Genlisea margaretae

Scientific classification
- Kingdom: Plantae
- Clade: Tracheophytes
- Clade: Angiosperms
- Clade: Eudicots
- Clade: Asterids
- Order: Lamiales
- Family: Lentibulariaceae
- Genus: Genlisea
- Subgenus: Genlisea subg. Genlisea
- Species: G. margaretae
- Binomial name: Genlisea margaretae Hutch. (1946)
- Synonyms: Genlisea recurva Bosser (1959)

= Genlisea margaretae =

- Genus: Genlisea
- Species: margaretae
- Authority: Hutch. (1946)
- Synonyms: Genlisea recurva Bosser (1959)

Species of carnivorous plant

Genlisea margaretae is a carnivorous species in the genus Genlisea (family Lentibulariaceae) native to areas of Madagascar, Tanzania, and Zambia. It has pale bundles of root-like organs up to about 20 cm long under ground that attract, trap, and digest protozoans. These organs are subterranean leaves, which lack chlorophyll. It had been known to possess the smallest known genome of any flowering plant as of 2006, but was later surpassed by the related species Genlisea tuberosa.

== Characteristics ==
Genlisea margaretae is a perennial herb that forms small, compact rosettes composed of nearly linear leaves about 2 mm wide. Leaves are typically 5–50 mm in length, but most of that length, including the petiole, is hidden beneath the soil. It has no true roots and instead has highly modified subterranean leaves that act as the carnivorous trapping mechanism.

The inflorescences, which can grow to be 20–60 cm tall, emerge from the center of the rosette and produce mauve or violet-colored flowers. Each inflorescence can produce more than 10 flowers on a congested raceme. The upper part of the inflorescences is densely covered with glandular trichomes while the lower part has fewer trichomes and is often glabrous. Individual flowers have rounded upper lips on the corolla instead of being lobed and a relatively straight spur.

The genomes of several species in the genus Genlisea were studied in 2006 along with other members of the Lentibulariaceae family.
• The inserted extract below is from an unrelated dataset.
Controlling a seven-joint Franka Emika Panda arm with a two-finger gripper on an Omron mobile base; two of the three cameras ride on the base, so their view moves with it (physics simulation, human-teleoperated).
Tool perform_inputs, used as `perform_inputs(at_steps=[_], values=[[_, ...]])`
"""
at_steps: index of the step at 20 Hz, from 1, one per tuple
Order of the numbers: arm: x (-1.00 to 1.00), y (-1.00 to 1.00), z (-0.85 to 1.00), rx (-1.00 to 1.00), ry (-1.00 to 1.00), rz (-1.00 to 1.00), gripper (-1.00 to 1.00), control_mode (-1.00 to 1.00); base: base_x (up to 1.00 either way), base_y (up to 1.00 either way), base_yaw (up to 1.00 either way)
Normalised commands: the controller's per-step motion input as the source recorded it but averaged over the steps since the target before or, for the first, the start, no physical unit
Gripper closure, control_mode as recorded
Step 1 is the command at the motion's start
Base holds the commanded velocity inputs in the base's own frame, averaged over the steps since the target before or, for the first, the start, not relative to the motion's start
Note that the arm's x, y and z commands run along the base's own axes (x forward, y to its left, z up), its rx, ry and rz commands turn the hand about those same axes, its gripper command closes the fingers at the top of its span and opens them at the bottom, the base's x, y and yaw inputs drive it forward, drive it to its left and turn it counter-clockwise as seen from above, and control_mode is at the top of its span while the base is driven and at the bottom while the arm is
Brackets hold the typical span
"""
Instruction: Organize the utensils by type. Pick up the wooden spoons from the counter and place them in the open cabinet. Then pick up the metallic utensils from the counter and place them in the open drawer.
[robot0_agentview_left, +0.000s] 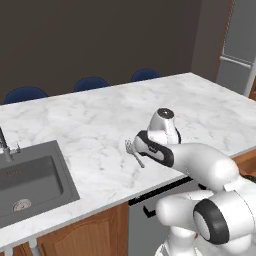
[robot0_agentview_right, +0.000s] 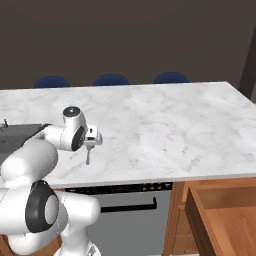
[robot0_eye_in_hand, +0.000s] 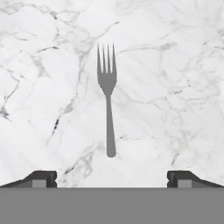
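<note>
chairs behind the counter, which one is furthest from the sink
The blue chair at the right end of the row in the left base view. The other two sit further left, closer to the sink at the counter's left end.

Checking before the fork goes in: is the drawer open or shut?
Open. The drawer stands pulled out below the counter, its plain wooden bottom showing.

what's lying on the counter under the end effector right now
A grey metal fork lies flat on the marble counter, between the open end effector fingertips. The arm covers the counter nearer the robot.
</note>
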Motion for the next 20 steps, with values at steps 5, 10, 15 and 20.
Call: perform_inputs(at_steps=[5, 10, 15, 20], values=[[0.29, 0.16, -0.24, 0.00, 0.01, 0.00, -1.00, -1.00, 0.00, 0.00, 0.00], [0.22, 0.00, -0.21, 0.00, 0.04, 0.00, -1.00, -1.00, 0.00, 0.00, 0.00], [0.31, 0.00, -0.31, 0.00, 0.04, 0.00, -1.00, -1.00, 0.00, 0.00, 0.00], [0.32, 0.04, -0.29, 0.00, 0.10, 0.00, -1.00, -1.00, 0.00, 0.00, 0.00]])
According to the study, prior to its publication the smallest known angiosperm (flowering plant) genome was that of Arabidopsis thaliana at 157 Megabase pairs (Mbp). With a diploid chromosome number of around 40 (2n = ca. 40), G. margaretae held the distinction of having the smallest known angiosperm genome size at 63.4 Mbp, just 0.2 Mbp lower than that of Genlisea aurea. Further research in 2014 found that a related species, Genlisea tuberosa has a smaller genome size at around 61 Mbp. The smallest individual chromatids from mitotic anaphase are just 2.1 Mbp and therefore have a size smaller than some bacterial chromosomes, such as the approximate 4 Mbp of Escherichia coli. G. margaretae and G. aurea also both appear to be polyploid species with the unusual circumstances of having a high chromosome number with extremely small chromosomes. Other species in the genus Genlisea and the family Lentibulariaceae have much lower chromosome numbers and larger genome sizes, affirming that one characteristic of this botanic family is rapid molecular evolution. G. margaretae in particular may be helpful in research aimed at understanding the mechanisms behind genome downsizing.

At least one natural hybrid among the African species that involves G. margaretae has been described. Genlisea margaretae × glandulosissima is a product of G. margaretae and G. glandulosissima.

== Distribution and habitat ==
Genlisea margaretae is one of the several Genlisea species native to Southeast Africa. It has been discovered in Tanzania and Zambia and is the only Genlisea species reported to exist in Madagascar. Its typical oligotrophous habitat includes inselbergs, ferricretes, and swamps.

== Carnivory ==
Genlisea margaretae, like all Genlisea species, is a carnivorous plant that attracts, traps, kills, and digests prey, which are typically protozoans. Evidence of this behavior had been postulated ever since Charles Darwin's time and has mostly relied on circumstantial findings of the occasional dead aquatic invertebrate in the utricle (digestion chamber). In 1975, however, British botanist Yolande Heslop-Harrison discovered digestive enzyme activity in G. africana. Later, in 1998, Wilhelm Barthlott and his colleagues concluded through experimentation that Genlisea attracts prey chemotactically, traps them in the corkscrew "lobster pot" trap, digests them with enzymes produced by the plant, and then absorbs the nutrients. This study represented the first conclusive evidence that G. margaretae was carnivorous.

== Cultivation ==
According to Barry Rice in his 2006 book on carnivorous plants, G. margaretae is an easy terrestrial species to grow. Leaf and trap cuttings can easily produce new plant clones. G. margaretae requires high humidity and medium to bright lighting conditions with soil composition similar to that of other carnivorous plants, especially the terrestrial Utricularia species.